TASK:
Beneath this line are the data; copy exactly the part of them that opens with the line containing "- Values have" and closes with the line containing "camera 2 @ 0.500", and only that part.

=== Section Start ===

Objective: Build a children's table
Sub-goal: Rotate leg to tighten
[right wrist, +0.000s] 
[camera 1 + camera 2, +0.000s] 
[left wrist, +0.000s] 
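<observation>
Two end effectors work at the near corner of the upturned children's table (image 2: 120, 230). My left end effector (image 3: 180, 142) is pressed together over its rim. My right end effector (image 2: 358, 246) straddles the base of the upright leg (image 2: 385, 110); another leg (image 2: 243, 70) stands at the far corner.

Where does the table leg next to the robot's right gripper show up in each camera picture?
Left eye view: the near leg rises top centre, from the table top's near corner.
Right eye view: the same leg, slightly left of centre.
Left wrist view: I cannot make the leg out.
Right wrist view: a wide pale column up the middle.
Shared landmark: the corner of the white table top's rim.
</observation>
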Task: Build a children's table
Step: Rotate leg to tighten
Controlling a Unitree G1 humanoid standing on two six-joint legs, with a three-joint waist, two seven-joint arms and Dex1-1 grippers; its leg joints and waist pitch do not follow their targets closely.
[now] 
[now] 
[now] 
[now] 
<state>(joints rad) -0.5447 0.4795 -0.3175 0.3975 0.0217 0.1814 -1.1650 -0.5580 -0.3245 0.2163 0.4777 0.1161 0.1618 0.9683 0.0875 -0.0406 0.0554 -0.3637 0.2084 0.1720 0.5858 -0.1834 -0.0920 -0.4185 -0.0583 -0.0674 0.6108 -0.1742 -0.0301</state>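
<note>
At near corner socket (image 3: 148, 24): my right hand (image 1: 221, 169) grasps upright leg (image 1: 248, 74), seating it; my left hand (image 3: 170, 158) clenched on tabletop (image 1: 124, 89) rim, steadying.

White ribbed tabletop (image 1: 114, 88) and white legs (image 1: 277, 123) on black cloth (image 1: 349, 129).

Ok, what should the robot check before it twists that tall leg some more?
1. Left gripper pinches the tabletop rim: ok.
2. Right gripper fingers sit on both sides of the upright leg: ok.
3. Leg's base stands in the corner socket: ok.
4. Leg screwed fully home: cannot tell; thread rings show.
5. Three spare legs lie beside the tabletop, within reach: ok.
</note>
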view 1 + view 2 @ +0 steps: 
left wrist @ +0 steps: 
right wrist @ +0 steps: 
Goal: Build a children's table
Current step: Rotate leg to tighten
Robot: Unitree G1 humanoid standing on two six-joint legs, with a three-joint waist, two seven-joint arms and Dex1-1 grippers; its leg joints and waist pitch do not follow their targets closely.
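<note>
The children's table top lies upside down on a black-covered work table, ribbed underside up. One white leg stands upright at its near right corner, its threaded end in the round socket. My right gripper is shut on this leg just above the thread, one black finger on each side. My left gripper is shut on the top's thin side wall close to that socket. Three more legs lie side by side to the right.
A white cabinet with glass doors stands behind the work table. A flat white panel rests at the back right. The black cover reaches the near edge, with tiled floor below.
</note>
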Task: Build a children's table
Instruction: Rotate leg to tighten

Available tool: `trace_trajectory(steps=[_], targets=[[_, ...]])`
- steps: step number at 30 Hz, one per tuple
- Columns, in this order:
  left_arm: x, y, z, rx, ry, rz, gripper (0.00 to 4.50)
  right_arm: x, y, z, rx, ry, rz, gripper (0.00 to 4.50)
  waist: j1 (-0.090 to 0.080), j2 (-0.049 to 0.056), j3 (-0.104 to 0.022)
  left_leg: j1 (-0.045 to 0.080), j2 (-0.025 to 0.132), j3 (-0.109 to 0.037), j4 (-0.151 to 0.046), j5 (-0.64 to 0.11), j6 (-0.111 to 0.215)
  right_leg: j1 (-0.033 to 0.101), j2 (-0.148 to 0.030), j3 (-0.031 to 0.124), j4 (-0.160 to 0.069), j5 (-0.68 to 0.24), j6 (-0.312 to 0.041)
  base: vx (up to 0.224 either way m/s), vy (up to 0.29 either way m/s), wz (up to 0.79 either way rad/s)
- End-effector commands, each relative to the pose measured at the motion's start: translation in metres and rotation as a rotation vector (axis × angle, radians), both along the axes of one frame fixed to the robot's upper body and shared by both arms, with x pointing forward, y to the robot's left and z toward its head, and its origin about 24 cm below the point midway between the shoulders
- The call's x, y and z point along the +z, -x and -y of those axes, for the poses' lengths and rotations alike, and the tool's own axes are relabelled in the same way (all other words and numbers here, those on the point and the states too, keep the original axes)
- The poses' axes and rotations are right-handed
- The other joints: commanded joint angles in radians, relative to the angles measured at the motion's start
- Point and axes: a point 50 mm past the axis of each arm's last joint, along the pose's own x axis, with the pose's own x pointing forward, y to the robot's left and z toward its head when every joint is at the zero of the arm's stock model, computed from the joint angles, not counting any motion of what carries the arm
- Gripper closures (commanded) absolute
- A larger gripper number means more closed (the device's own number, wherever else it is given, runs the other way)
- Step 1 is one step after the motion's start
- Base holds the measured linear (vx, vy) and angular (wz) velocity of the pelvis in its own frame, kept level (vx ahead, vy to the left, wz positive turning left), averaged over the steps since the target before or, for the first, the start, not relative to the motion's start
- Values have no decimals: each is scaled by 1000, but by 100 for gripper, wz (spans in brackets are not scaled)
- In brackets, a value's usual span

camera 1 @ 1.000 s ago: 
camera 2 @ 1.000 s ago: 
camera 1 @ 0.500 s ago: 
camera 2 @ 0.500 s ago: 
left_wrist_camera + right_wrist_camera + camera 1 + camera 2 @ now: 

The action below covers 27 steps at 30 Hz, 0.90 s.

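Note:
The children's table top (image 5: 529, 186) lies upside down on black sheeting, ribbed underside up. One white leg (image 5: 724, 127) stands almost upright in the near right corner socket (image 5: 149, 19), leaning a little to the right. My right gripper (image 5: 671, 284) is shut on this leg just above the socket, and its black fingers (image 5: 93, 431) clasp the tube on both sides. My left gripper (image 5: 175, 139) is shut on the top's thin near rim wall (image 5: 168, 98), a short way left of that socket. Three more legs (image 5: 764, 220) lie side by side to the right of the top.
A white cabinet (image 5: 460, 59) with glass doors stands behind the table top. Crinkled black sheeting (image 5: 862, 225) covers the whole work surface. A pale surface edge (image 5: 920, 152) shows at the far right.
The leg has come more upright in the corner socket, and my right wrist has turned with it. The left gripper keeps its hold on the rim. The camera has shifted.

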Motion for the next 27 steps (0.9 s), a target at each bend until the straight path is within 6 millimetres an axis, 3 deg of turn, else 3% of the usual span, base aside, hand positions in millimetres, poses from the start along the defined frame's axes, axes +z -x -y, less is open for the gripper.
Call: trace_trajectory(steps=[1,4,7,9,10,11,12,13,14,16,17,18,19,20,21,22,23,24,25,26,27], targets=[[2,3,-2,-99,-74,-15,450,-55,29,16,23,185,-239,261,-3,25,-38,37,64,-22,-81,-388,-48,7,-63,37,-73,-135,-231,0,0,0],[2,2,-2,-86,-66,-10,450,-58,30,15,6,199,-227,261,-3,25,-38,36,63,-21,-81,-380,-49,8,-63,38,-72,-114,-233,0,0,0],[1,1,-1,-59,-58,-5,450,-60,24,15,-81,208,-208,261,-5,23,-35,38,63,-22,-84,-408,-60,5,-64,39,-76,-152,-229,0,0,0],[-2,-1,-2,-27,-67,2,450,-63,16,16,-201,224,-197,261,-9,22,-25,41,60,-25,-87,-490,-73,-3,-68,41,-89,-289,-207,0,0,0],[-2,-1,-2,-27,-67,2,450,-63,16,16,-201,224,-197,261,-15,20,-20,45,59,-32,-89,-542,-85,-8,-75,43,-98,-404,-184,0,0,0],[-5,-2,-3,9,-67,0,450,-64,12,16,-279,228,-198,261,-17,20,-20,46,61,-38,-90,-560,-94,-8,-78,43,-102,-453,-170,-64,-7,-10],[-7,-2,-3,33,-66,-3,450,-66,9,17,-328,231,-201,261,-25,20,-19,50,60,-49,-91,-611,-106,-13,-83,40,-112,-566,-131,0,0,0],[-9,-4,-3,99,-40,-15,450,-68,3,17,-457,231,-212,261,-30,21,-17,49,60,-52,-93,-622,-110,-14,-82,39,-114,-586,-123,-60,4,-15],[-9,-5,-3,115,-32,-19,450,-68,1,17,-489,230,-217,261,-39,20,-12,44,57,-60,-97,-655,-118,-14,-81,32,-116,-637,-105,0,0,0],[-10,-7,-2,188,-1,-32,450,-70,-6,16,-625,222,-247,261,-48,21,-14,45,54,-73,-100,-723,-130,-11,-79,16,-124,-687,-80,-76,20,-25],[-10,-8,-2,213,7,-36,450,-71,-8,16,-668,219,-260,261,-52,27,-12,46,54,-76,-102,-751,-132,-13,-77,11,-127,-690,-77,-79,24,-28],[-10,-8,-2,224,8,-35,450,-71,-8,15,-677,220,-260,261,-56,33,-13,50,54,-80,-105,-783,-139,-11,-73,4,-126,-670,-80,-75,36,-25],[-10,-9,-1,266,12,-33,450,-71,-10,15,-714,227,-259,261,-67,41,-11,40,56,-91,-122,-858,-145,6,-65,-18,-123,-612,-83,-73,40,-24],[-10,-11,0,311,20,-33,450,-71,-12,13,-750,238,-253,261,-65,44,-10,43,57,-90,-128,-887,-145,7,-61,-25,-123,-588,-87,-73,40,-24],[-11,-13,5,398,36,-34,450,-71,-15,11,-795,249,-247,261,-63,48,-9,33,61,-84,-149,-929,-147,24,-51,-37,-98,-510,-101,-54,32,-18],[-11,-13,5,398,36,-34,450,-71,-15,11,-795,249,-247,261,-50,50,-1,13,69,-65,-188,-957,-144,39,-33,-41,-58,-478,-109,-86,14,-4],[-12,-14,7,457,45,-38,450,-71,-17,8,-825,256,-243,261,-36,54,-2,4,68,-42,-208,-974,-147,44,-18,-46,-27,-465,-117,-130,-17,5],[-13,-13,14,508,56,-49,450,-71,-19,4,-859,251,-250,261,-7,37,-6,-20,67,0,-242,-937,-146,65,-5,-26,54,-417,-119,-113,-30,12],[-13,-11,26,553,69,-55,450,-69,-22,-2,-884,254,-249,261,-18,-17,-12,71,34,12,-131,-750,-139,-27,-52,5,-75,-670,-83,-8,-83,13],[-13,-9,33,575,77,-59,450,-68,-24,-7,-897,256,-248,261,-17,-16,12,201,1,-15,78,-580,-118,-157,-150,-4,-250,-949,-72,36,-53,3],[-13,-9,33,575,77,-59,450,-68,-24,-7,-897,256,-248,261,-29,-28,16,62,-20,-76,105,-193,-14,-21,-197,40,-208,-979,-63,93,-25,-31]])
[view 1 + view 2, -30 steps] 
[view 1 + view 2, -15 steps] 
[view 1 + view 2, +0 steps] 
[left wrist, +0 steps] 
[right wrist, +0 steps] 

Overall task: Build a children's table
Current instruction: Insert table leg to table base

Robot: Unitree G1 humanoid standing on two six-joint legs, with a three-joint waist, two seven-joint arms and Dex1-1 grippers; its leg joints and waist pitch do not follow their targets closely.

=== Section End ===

EXERCISE ANSWER:
- Values have no decimals: each is scaled by 1000, but by 100 for gripper, wz (spans in brackets are not scaled)
- In brackets, a value's usual span

camera 1 @ 1.000 s ago: 
camera 2 @ 1.000 s ago: 
camera 1 @ 0.500 s ago: 
camera 2 @ 0.500 s ago: 

The response to the exercise is complete.